Problem requirements: Retype all of the listing exactly, passing over any picture you find.
---*---
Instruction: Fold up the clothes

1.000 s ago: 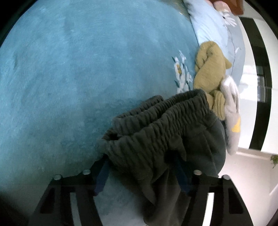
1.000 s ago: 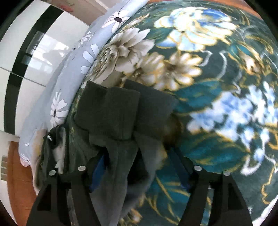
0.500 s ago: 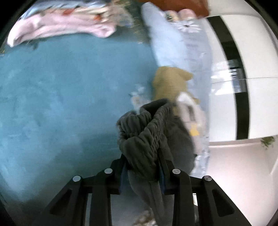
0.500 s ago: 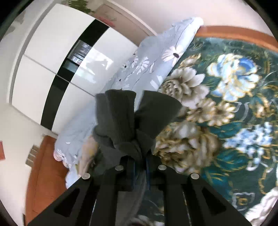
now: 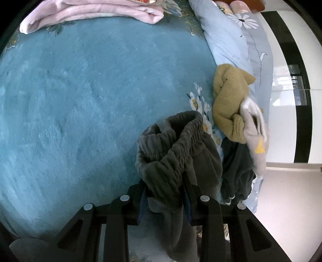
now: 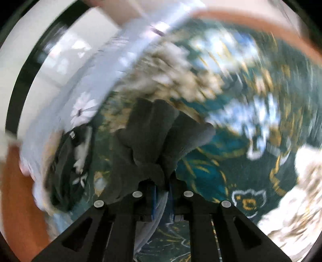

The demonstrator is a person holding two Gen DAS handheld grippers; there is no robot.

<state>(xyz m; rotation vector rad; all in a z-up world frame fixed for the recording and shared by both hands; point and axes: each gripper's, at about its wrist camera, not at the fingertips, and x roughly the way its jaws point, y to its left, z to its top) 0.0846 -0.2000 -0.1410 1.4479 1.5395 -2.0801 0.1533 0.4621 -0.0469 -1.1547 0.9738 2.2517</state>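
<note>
My left gripper (image 5: 165, 193) is shut on the elastic waistband of dark grey sweatpants (image 5: 177, 153), holding it bunched above the teal blanket (image 5: 80, 100). The pants hang down between the fingers. My right gripper (image 6: 162, 187) is shut on the leg end of the same grey sweatpants (image 6: 161, 137), lifted over the floral part of the blanket (image 6: 241, 121). The right wrist view is blurred by motion.
A heap of unfolded clothes lies at the bed's right edge: a mustard sweater (image 5: 229, 100), a white garment (image 5: 255, 137) and a dark one (image 5: 237, 171). A pink folded blanket (image 5: 90, 12) lies at the far side, a light blue pillow (image 5: 227, 38) beside it. A dark garment (image 6: 66, 165) shows left.
Both grippers closed on the sweatpants about half a second ago and lifted them. The left view has since swung back over the blanket; the right gripper is moving fast.
</note>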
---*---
Solution:
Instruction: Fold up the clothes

1.000 s ago: 
1.000 s ago: 
0.500 s ago: 
0.500 s ago: 
now: 
now: 

The demonstrator is a person holding two Gen DAS handheld grippers; there is no robot.

<state>(xyz m; rotation vector rad; all in a z-up world frame fixed for the recording and shared by both hands; point and axes: each gripper's, at about its wrist camera, not at the fingertips, and x roughly the way its jaws point, y to its left, z to its top) 0.0846 -0.2000 -0.1410 1.4479 1.5395 -2.0801 0.1533 0.4621 -0.0469 -1.1547 0.9738 2.2517</state>
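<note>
My left gripper (image 5: 165, 193) is shut on the elastic waistband of dark grey sweatpants (image 5: 177, 153), holding it bunched above the teal blanket (image 5: 80, 100). The pants hang down between the fingers. My right gripper (image 6: 162, 187) is shut on the leg end of the same grey sweatpants (image 6: 161, 137), lifted over the floral part of the blanket (image 6: 241, 121). The right wrist view is blurred by motion.
A heap of unfolded clothes lies at the bed's right edge: a mustard sweater (image 5: 229, 100), a white garment (image 5: 255, 137) and a dark one (image 5: 237, 171). A pink folded blanket (image 5: 90, 12) lies at the far side, a light blue pillow (image 5: 227, 38) beside it. A dark garment (image 6: 66, 165) shows left.
Both grippers closed on the sweatpants about half a second ago and lifted them. The left view has since swung back over the blanket; the right gripper is moving fast.
</note>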

Nothing more remains in this exercise.